LLM-Based Entropy Coding for Real-Time Text Transmission Over Fixed-Rate Channels: A Compression-Delay Tradeoff Analysis

The fields of learning, prediction, and data compression are intricately linked. A model capable of accurately predicting the next symbol in a sequence can be effectively paired with a source coder to compress that sequence remarkably close to its information-theoretic limit. However, challenges arise in real-time text transmission: when tokenized characters arrive at a fixed reading pace, are encoded into variable-length codewords, and streamed over a fixed-rate channel, a queue inevitably forms. The per-token delay in this queue is contingent upon the mean and variance of the bit lengths, as well as the coder's inherent algorithmic latency.

A recent study investigates the critical compression-delay tradeoff that emerges when a causal language model (LLM) is employed as the sequential predictor within a predict-then-code architecture, specifically for real-time text transmission. The research benchmarked several prominent coding schemes, including the theoretical Shannon limit, Huffman coding, arithmetic coding, rANS at various block sizes, and gzip. A key aspect of the analysis involved discerning between algorithmic delay, which is intrinsic to the coder's design, and computational delay, which progressively diminishes with advancements in hardware.

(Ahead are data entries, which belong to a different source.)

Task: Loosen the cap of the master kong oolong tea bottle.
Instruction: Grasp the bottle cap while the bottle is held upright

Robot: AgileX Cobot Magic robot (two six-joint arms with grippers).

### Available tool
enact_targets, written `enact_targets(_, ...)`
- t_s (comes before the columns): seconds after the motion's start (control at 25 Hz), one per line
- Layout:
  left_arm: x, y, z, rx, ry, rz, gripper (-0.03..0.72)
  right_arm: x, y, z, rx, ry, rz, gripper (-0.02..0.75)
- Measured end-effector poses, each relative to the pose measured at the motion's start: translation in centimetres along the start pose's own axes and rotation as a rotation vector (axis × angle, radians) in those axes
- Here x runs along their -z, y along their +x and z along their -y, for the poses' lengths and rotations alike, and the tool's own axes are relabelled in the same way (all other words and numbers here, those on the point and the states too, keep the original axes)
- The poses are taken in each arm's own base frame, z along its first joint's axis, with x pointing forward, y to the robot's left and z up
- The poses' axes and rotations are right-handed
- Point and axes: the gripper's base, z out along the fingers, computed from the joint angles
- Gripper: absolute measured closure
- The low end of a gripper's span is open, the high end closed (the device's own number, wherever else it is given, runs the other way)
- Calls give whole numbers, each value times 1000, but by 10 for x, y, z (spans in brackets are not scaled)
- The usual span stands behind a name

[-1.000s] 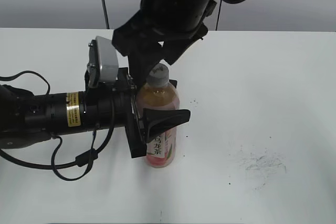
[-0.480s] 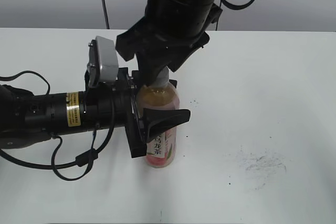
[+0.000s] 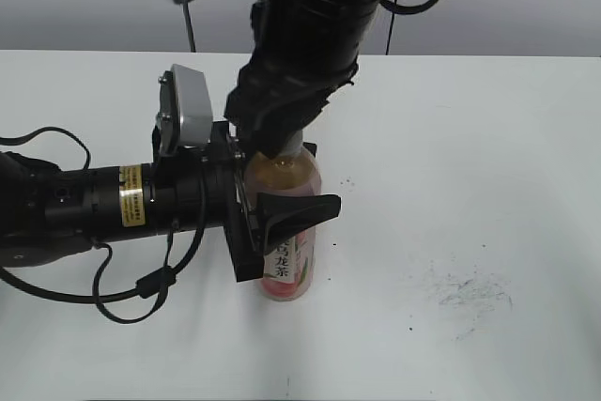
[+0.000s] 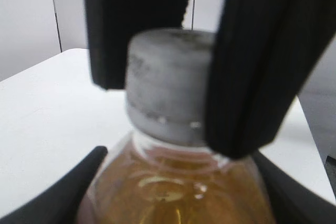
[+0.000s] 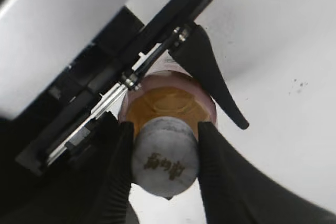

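Observation:
The master kong oolong tea bottle [image 3: 286, 176] stands upright on the white table, amber tea above a pink label. My left gripper [image 3: 315, 180] reaches in from the left and is shut on the bottle's shoulder; its black fingers [image 4: 79, 182] flank the bottle [image 4: 178, 187] in the left wrist view. My right gripper [image 3: 282, 138] comes down from above and hides most of the cap in the exterior view. The right wrist view has both fingers [image 5: 118, 166] pressed against opposite sides of the grey cap [image 5: 165, 156], dark mark on top. From the left wrist the cap [image 4: 165, 82] sits between those fingers.
The white table [image 3: 470, 138] spreads to the right and front, with dark scuff marks [image 3: 470, 293] at the lower right. The left arm's body and cables [image 3: 141, 288] lie across the table's left side. A grey wall stands behind.
The right gripper has come down over the bottle top and its fingers have closed in onto the cap, which showed a second ago. Left gripper and bottle have stayed put.

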Motion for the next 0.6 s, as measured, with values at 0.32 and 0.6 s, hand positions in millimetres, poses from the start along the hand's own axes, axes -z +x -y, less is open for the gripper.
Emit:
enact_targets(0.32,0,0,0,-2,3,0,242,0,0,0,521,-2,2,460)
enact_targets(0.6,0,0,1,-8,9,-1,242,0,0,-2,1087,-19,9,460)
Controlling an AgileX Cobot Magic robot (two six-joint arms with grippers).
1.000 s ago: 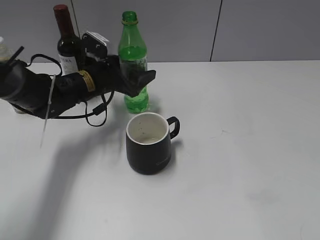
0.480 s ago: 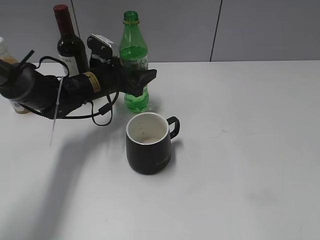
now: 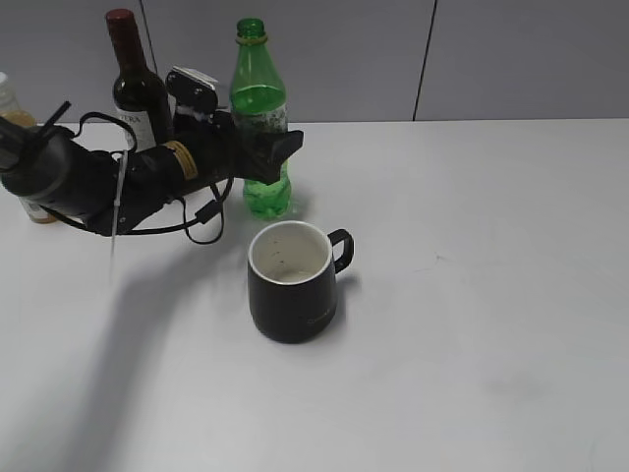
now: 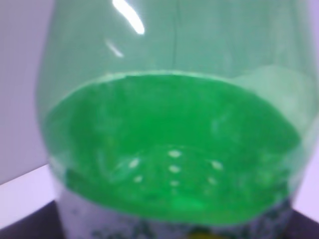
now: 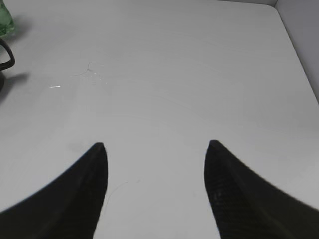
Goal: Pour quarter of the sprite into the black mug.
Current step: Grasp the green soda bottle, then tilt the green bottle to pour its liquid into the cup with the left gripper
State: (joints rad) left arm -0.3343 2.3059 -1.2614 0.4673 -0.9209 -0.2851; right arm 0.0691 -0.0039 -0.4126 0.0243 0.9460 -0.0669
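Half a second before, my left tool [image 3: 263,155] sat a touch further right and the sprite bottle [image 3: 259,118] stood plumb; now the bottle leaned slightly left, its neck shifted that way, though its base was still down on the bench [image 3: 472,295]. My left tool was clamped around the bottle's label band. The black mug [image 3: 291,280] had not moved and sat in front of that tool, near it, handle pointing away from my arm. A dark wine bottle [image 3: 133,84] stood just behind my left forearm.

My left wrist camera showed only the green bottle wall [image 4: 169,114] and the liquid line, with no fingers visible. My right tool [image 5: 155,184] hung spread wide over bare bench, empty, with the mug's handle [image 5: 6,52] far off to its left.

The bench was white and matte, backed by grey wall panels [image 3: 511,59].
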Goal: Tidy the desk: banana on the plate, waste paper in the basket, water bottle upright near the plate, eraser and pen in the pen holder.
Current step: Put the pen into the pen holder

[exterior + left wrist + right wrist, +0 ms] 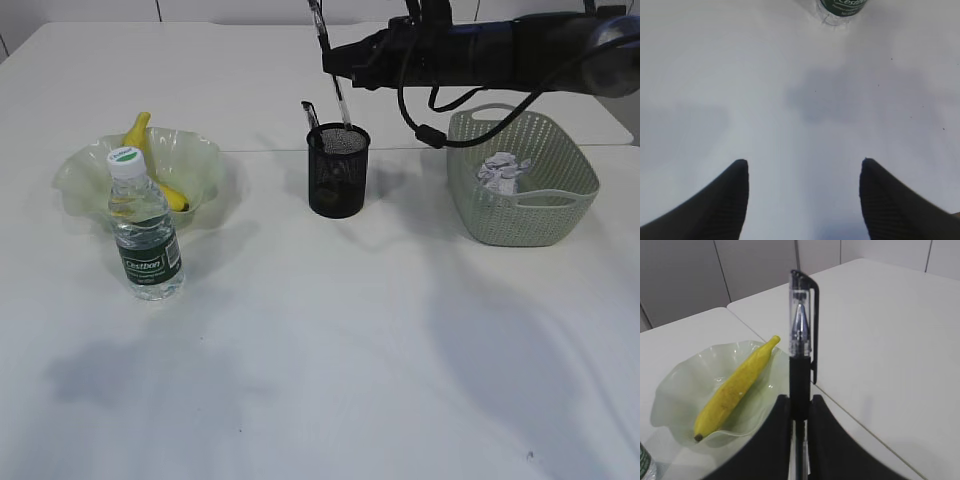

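My right gripper [799,412] is clamped on the pen [801,340], held upright above the pen holder [338,170] so it drops straight in. Left gripper [804,172] hangs w/ fingers apart, empty; bottle [841,10] at its 12 o'clock.
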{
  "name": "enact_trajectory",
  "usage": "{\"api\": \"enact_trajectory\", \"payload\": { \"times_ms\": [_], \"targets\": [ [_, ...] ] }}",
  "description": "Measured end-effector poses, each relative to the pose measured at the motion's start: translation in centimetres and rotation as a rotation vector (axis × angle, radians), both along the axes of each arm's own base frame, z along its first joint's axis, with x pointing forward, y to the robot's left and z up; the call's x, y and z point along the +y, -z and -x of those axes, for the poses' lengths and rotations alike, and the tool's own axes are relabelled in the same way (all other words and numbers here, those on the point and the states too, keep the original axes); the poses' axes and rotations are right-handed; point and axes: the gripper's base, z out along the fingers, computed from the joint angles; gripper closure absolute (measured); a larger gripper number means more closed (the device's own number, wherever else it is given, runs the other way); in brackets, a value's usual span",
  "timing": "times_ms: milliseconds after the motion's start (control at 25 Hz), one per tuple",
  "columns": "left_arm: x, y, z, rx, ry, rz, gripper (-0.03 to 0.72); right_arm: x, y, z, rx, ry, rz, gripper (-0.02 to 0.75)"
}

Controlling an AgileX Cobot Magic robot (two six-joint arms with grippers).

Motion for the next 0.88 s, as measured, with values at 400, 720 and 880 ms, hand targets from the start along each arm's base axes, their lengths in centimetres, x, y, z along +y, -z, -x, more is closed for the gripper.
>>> {"api": "enact_trajectory", "payload": {
  "times_ms": [400,720,880],
  "targets": [
    [0.0,0.0,0.0,0.004,0.001,0.000,0.200,-0.2,4.2,-1.7,0.035,0.091,-0.083,0.696],
    [0.0,0.0,0.0,0.004,0.001,0.000,0.200,-0.4,4.7,-1.9,0.044,0.126,-0.072,0.696],
    [0.0,0.0,0.0,0.004,0.001,0.000,0.200,-0.5,5.0,-2.0,0.049,0.130,-0.070,0.696]
  ]
}}
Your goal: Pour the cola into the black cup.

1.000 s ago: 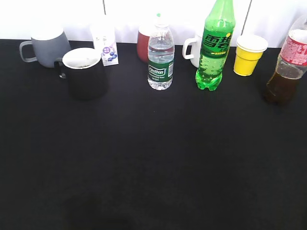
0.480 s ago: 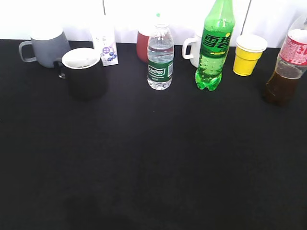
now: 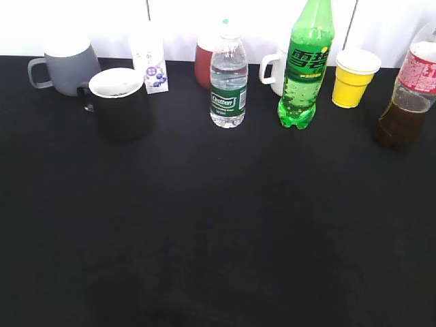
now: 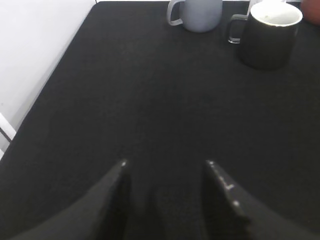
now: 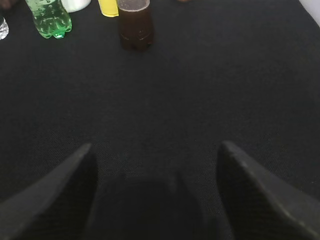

Key findings indicate that Huffman coding presents a practical and efficient choice for over-provisioned channels, primarily due to its zero algorithmic delay and only modest compression overhead. Conversely, arithmetic coding achieved near-optimal compression levels, though at the expense of introducing a decodability delay. These conclusions were rigorously validated across a significant range of model scales: from GPT-2 (124 million parameters) to Llama 3.2 (3 billion parameters), representing a twenty-five-fold increase in parameter count. This substantial scaling resulted in an approximate 38% reduction in bits per character, a gain that effectively over-provisions the communication channel and consequently alters the determination of the optimal coder for a given scenario.